Synergy is a comprehensive software platform intended for use in acquisition or importing, processing, measurement, analysis and storage of clinical images and videos of the eye as well as in management of patient data, diagnostic data, clinical information, reports from ophthalmic diagnostic instruments through either a direct connection with the instruments or through computerized networks.

Device Description

Synergy is a software platform that collects, processes, measures, analyzes, stores, and manages patient data and clinical information. Synergy is used together with a number of computerized digital imaging devices. In addition, Synergy software collects and manages patient demographics, image data, and clinical reports from a range of approved medical devices. Synergy enables a real-time review of diagnostic patient information at a PC workstation. In addition to the desktop application, Synergy also includes an internet-browser-based user interface to allow authorized users to access, view, create reports, and analyze patient and examination data saved in a centralized database. The system utilizes dual level authentication and 128-bit encryption to ensure secure networking environment.

AI/ML Overview

This 510(k) summary provides information for the Topcon Medical Systems, Inc. Synergy, an ophthalmic image management system.

Here's a breakdown of the requested information based on the provided text:

1. A table of acceptance criteria and the reported device performance

Acceptance CriteriaReported Device Performance
Not specifiedNo performance data was required or provided. Software validation and verification demonstrate that the Synergy performs as intended and meets its specifications.

2. Sample size used for the test set and the data provenance

The document explicitly states: "No performance data was required or provided." Therefore, there is no test set sample size and no data provenance mentioned for a clinical performance study. The evaluation focused on software validation and verification.

3. Number of experts used to establish the ground truth for the test set and the qualifications of those experts

As no performance data was provided, there was no test set and therefore no experts used to establish ground truth for a clinical performance evaluation.

4. Adjudication method for the test set

Not applicable, as no performance study with a test set was conducted.
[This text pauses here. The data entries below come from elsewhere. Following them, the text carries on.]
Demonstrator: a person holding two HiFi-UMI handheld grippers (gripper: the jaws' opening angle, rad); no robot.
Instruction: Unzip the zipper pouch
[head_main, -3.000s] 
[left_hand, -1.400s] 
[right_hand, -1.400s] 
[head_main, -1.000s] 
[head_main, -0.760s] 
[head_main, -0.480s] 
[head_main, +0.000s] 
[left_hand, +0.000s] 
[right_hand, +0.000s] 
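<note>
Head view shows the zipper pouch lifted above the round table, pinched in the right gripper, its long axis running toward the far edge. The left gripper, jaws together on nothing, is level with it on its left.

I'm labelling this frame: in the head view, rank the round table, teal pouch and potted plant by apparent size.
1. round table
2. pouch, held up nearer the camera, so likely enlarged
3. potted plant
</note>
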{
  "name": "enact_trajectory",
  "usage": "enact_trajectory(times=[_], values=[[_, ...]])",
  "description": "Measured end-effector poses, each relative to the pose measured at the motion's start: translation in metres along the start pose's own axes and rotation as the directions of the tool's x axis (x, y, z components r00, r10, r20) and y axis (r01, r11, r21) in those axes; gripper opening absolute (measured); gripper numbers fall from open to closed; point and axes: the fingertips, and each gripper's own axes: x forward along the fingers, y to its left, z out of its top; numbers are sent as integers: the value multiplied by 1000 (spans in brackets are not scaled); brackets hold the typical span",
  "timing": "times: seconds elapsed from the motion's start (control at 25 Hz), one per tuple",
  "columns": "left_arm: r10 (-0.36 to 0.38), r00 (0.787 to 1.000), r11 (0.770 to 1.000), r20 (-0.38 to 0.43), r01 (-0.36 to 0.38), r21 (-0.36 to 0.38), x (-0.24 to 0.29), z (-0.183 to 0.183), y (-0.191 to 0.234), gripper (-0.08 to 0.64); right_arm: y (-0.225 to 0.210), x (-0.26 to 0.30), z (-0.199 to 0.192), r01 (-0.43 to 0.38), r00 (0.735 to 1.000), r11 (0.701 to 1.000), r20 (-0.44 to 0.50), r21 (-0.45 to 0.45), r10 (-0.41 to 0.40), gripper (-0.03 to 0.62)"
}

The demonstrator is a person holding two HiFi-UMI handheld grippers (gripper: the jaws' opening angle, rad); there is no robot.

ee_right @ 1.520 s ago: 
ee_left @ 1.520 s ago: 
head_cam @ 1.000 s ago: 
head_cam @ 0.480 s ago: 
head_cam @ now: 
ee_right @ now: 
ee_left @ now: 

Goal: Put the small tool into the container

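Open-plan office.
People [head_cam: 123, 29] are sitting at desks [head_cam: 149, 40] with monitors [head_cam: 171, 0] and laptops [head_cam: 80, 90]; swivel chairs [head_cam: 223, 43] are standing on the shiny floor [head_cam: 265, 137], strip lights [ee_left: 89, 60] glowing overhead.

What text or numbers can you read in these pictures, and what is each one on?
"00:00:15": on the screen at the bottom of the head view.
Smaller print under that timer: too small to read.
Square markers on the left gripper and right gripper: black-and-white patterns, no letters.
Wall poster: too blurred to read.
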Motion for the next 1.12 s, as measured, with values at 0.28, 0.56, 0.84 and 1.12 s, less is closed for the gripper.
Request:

5. If a multi-reader multi-case (MRMC) comparative effectiveness study was done, if so, what was the effect size of how much human readers improve with AI vs without AI assistance

No MRMC comparative effectiveness study was done. The device description indicates it is a software platform for image management and analysis, not an AI-assisted diagnostic tool that would typically involve human readers.

6. If a standalone (i.e. algorithm only without human-in-the-loop performance) was done

No standalone performance study was done in the context of clinical accuracy or diagnostic capability, as explicitly stated: "No performance data was required or provided." The "standalone" aspect described is the software itself performing its intended functions (acquisition, processing, measurement, analysis, storage, management) rather than a diagnostic algorithm.

7. The type of ground truth used (expert consensus, pathology, outcomes data, etc.)

Since no performance data or clinical study was conducted, no ground truth was established or used in the context of diagnostic accuracy. The "ground truth" for the device's functionality would have been its own specifications, verified through software validation and verification.

8. The sample size for the training set

Not applicable, as this device is an image management system and not an AI/ML diagnostic algorithm that typically requires a training set for model development.

9. How the ground truth for the training set was established

Not applicable, as no training set was used for an AI/ML model.

§ 892.2050 Medical image management and processing system.

(a)
Identification. A medical image management and processing system is a device that provides one or more capabilities relating to the review and digital processing of medical images for the purposes of interpretation by a trained practitioner of disease detection, diagnosis, or patient management. The software components may provide advanced or complex image processing functions for image manipulation, enhancement, or quantification that are intended for use in the interpretation and analysis of medical images. Advanced image manipulation functions may include image segmentation, multimodality image registration, or 3D visualization. Complex quantitative functions may include semi-automated measurements or time-series measurements.(b)
Classification. Class II (special controls; voluntary standards—Digital Imaging and Communications in Medicine (DICOM) Std., Joint Photographic Experts Group (JPEG) Std., Society of Motion Picture and Television Engineers (SMPTE) Test Pattern).